Pay attention when you are interacting with someone.  Notice if their eyes start glazing over, or if they start fidgeting and looking away.  Maybe you have talked too long, or perhaps you aren’t talking on their level of understanding.  You might need to:

- Ask clarifying questions.

Maybe you need to find out where they are at, what more information you need to give them to help them understand, or maybe you just need to give them a chance to talk.

- Express heartfelt, relevant emotions.

If you are genuinely sad, angry, or happy, allow yourself to feel it.  It is normal in varying situations to have different emotions.  It is healthy to experience those emotions, as long as you don’t dwell in a negative emotion too long, and you handle it healthily.  Allow yourself to feel those emotions.

- Only spend energy on what you have determined is important.

This is where your Areas of Balance worksheet is useful.  It helps you identify what you value most so you can recognize activities and opportunities that are in tune with your values, so you can act on those opportunities.  It also helps you recognize activities that aren’t in alignment, so it is easier to say no to things that don’t support what is most important to you.   

 
- Accept your current circumstance and focus on the joy of the moment, rather than on the pain of the past or anxiety over the unknown future.

Life is unfair.  We have all experienced injustice and have had hard things in our life.  But if we fixate on negative experiences in our past, whether it’s our childhood, or a past relationship; if you dwell on wishing things had been different or on the injustices of the past, it can keep you from thriving in the present.  It’s better to look at the growth you gained, or the strength you developed as a result of going through that difficult time. Look at the lessons you’ve learned and at the things you do differently as a result, then let go of that past experience so you can focus on the present.  

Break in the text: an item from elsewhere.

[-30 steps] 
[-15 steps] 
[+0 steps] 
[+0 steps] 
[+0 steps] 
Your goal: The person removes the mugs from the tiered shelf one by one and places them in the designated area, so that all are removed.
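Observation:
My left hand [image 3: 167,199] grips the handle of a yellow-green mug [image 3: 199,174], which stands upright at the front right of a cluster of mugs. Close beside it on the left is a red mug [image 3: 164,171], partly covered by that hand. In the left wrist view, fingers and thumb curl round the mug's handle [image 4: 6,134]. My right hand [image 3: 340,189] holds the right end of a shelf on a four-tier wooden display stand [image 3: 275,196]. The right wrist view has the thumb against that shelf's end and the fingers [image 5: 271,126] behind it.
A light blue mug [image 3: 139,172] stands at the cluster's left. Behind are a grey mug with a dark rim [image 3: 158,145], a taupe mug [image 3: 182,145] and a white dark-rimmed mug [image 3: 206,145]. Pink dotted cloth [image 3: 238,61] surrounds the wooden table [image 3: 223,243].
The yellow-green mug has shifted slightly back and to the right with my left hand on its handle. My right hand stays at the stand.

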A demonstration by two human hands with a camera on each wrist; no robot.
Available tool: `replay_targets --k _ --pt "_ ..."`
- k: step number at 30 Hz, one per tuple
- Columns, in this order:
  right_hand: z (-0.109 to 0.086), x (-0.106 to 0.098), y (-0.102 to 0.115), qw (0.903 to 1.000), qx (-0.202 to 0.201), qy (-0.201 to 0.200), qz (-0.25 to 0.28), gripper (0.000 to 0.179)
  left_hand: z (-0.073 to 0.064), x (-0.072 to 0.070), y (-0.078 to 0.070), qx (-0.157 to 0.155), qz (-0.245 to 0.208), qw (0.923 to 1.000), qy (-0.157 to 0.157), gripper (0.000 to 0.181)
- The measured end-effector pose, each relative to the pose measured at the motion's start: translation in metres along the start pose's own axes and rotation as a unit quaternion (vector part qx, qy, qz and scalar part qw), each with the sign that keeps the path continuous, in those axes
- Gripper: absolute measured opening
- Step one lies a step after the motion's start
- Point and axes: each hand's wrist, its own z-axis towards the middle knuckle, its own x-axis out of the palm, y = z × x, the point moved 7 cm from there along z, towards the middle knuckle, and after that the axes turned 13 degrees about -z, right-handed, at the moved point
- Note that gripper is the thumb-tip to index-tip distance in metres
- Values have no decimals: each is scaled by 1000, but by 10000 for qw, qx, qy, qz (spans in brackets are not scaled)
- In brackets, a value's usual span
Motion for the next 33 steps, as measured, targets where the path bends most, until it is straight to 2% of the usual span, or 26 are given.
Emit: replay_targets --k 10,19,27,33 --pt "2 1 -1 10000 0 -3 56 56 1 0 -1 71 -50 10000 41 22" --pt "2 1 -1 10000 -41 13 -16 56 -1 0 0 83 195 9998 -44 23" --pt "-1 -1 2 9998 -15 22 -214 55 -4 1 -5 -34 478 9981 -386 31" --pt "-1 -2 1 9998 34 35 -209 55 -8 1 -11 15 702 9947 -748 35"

Anxiety over the future can also get in the way of being present.  It’s good to set goals and have things you are looking forward to.  But when you have a lot of anxiety over the future, that can keep you from being present.   Worry is something I have struggled with.  I’m a mom, and worrying is in my nature.  If a child or if my spouse was off doing something potentially dangerous, I struggle with worrying about them. My dad gave me some advice once.  He said, “there’s no sense worrying about something that may never happen.  Why cause yourself unnecessary pain.  If there is nothing you can do about it, don’t worry about it.  That’s great advice.

- Choose to be happy now.

We often think we will be happy when… when we lose that 10 lbs., when we get that job, when we get married, when some event we are looking forward to happens, then we will be happy.  Instead, choose to be happy now.  We actually attract more success into our lives by being happy now.  
In the weekly layout of The Success Choice Planner, there is a customize section.  One great use of that is to write three or four things that are going well in your life, each day.  You may even want to set a reminder on your phone to do this each day.  This helps you to be present and to focus on what’s happening right now, and to be more positively focused.  By noticing the good in your life, you attract more good into your life.

CHALLENGE:
This month, I challenge you to be more present, to be more engaged in your interactions with others.  Fill out your Areas of Balance worksheet so you are noticing the things that are in alignment with your values, and to fill out your customize section in your planner by writing down 3 or 4 things that are going well each day.  This helps you to be more aware and attract more good into your life.